■ Work instructions:
The lines below starting at the line containing "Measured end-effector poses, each" and ending at the line containing "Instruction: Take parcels" are to be repeated exactly, with both ends kept and nothing else added.

■ Provided data:
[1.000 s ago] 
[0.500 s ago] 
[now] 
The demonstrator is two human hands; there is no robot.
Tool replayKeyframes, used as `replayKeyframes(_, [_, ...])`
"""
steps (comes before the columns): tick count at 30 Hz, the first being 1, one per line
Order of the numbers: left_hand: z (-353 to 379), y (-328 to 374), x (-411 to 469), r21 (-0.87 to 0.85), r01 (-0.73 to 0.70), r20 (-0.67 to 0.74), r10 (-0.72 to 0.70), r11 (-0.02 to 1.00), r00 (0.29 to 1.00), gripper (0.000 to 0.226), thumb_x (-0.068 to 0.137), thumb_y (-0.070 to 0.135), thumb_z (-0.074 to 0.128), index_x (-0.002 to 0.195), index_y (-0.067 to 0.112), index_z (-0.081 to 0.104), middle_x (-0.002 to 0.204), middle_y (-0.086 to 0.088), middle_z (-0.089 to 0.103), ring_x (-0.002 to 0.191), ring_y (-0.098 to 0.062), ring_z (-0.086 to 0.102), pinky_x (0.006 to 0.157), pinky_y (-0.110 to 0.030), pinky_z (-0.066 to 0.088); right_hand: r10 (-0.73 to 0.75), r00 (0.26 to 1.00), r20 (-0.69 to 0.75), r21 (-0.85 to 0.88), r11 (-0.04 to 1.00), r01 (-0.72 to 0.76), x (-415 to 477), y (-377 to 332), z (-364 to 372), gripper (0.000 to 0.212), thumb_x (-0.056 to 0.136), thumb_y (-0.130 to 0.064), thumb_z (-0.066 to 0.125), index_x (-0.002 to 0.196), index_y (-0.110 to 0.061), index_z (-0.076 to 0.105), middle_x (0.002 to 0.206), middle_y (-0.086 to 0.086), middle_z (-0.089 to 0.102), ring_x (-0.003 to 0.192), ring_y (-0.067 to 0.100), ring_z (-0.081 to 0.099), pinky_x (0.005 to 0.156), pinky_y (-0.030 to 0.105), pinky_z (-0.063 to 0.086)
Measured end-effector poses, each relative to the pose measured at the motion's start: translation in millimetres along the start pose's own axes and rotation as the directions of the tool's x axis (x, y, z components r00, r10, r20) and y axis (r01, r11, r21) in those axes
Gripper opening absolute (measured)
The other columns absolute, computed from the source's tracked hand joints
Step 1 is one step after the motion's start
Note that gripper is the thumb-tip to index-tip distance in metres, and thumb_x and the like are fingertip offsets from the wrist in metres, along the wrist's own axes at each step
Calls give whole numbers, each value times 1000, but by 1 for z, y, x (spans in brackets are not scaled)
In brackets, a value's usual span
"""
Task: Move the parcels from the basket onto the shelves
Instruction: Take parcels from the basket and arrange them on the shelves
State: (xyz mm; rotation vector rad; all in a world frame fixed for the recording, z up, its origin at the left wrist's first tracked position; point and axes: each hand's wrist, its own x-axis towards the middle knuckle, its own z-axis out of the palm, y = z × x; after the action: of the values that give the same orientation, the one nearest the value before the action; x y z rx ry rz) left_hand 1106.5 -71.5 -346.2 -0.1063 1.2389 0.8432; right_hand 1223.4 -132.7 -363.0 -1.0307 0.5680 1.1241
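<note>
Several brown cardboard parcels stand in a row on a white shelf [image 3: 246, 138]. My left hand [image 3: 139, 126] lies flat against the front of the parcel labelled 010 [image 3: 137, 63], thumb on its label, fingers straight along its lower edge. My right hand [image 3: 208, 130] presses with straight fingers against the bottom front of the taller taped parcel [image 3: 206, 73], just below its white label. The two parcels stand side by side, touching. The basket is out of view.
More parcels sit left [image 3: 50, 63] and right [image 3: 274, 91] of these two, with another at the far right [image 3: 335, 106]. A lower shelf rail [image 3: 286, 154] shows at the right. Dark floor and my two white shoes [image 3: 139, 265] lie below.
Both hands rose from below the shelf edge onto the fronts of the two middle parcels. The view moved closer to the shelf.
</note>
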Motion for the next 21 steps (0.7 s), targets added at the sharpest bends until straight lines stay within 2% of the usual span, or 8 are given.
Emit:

■ Output:
Measured end-effector poses, each relative to the pose measured at the motion's start: translation in millimetres along the start pose's own axes and rotation as the directions of the tool's x axis (x, y, z components r00, r10, r20) and y axis (r01, r11, r21) in those axes
Gripper opening absolute (measured)
The other columns absolute, computed from the source's tracked hand joints
Step 1 is one step after the motion's start
Note that gripper is the thumb-tip to index-tip distance in metres, and thumb_x and the like are fingertip offsets from the wrist in metres, along the wrist's own axes at each step
Calls give whole numbers, each value times 1000, but by 1 for z, y, x (spans in brackets are not scaled)
In brackets, a value's usual span
"""
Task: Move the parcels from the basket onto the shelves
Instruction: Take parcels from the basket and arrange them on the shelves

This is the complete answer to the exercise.